Work instructions — Only the lines below, from the one with "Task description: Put" through the one with "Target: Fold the", are to be written out, exactly.

Excerpts from a dataset:
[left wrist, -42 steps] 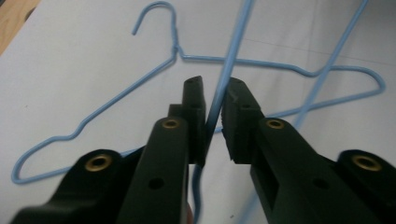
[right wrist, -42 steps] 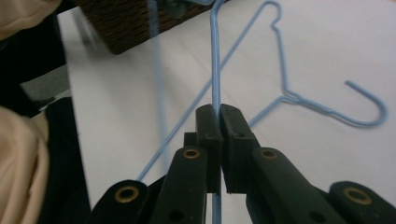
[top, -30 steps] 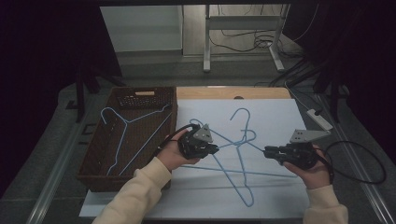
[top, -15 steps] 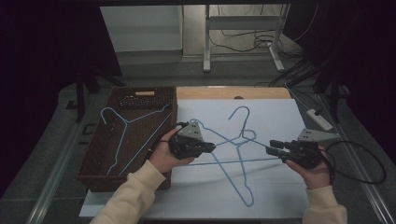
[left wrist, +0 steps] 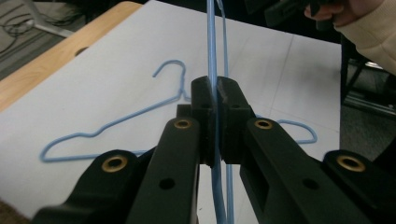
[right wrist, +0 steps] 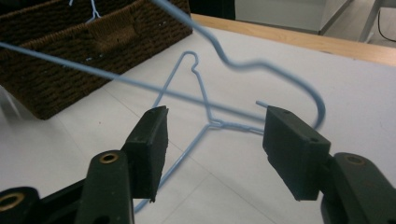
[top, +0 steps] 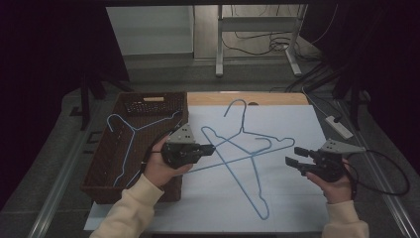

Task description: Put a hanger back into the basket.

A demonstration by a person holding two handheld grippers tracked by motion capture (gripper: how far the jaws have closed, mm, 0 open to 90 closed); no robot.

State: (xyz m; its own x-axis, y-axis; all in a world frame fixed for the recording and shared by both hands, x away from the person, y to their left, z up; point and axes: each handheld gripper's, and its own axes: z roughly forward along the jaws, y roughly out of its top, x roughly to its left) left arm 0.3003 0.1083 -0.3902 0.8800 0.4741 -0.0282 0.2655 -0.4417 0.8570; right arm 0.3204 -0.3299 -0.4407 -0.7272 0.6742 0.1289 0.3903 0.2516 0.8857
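Note:
My left gripper (top: 210, 147) is shut on the wire of a blue hanger (top: 242, 121), which is lifted off the white table top (top: 297, 208). The wire runs straight up between its pressed pads (left wrist: 215, 116). In the right gripper view that hanger's rounded end (right wrist: 318, 108) hangs in the air just beyond my right gripper (right wrist: 219, 140). My right gripper (top: 293, 155) is open with nothing between its jaws, close to that end. A second blue hanger (top: 262, 213) lies flat on the table under the first, its twisted neck (right wrist: 219, 123) ahead of the right jaws.
A brown wicker basket (top: 129, 191) stands at the table's left with a third blue hanger (top: 130, 144) inside. A wooden strip (top: 277, 98) edges the far side. A white power strip (top: 339, 126) lies off the right edge. Desk legs and cables stand behind.
The held hanger has swung left and away, its hook now farther up the table. My left hand drew back to the left. My right gripper has stayed in about the same place.

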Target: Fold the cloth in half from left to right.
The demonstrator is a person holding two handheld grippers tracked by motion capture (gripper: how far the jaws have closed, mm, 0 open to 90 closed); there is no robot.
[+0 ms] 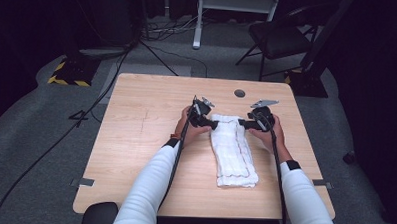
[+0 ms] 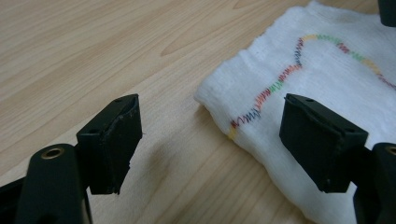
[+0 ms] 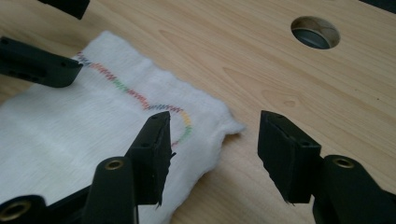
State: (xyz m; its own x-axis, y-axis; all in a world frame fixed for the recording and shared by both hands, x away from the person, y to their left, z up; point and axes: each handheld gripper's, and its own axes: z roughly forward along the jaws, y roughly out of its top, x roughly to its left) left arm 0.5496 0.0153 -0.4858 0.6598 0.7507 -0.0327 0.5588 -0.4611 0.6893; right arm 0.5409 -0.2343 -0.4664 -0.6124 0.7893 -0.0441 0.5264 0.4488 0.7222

Written reply —
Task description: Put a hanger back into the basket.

A demonstration by a person holding two handheld grippers tracked by motion capture (gripper: how far the jaws have closed, mm, 0 open to 90 closed); no robot.

State: (xyz m; its own x-axis, y-axis; all in a world frame fixed for the recording and shared by both hands, x away from the person, y to their left, z up; point and axes: each handheld gripper's, and its own axes: z roughly forward along the jaws, y roughly out of its top, x roughly to its left) left arm 0.3003 0.1083 -0.3902 0.8800 0.4741 -0.0282 0.2655 -0.4417 0.8570; right arm 0.3204 -0.3299 -0.4407 -0.7272 0.6742 0.1289 0.3903 0.2516 0.8857
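Note:
My left gripper (top: 210, 147) is shut on the wire of a blue hanger (top: 242, 121), which is lifted off the white table top (top: 297, 208). The wire runs straight up between its pressed pads (left wrist: 215, 116). In the right gripper view that hanger's rounded end (right wrist: 318, 108) hangs in the air just beyond my right gripper (right wrist: 219, 140). My right gripper (top: 293, 155) is open with nothing between its jaws, close to that end. A second blue hanger (top: 262, 213) lies flat on the table under the first, its twisted neck (right wrist: 219, 123) ahead of the right jaws.
A brown wicker basket (top: 129, 191) stands at the table's left with a third blue hanger (top: 130, 144) inside. A wooden strip (top: 277, 98) edges the far side. A white power strip (top: 339, 126) lies off the right edge. Desk legs and cables stand behind.
The held hanger has swung left and away, its hook now farther up the table. My left hand drew back to the left. My right gripper has stayed in about the same place.
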
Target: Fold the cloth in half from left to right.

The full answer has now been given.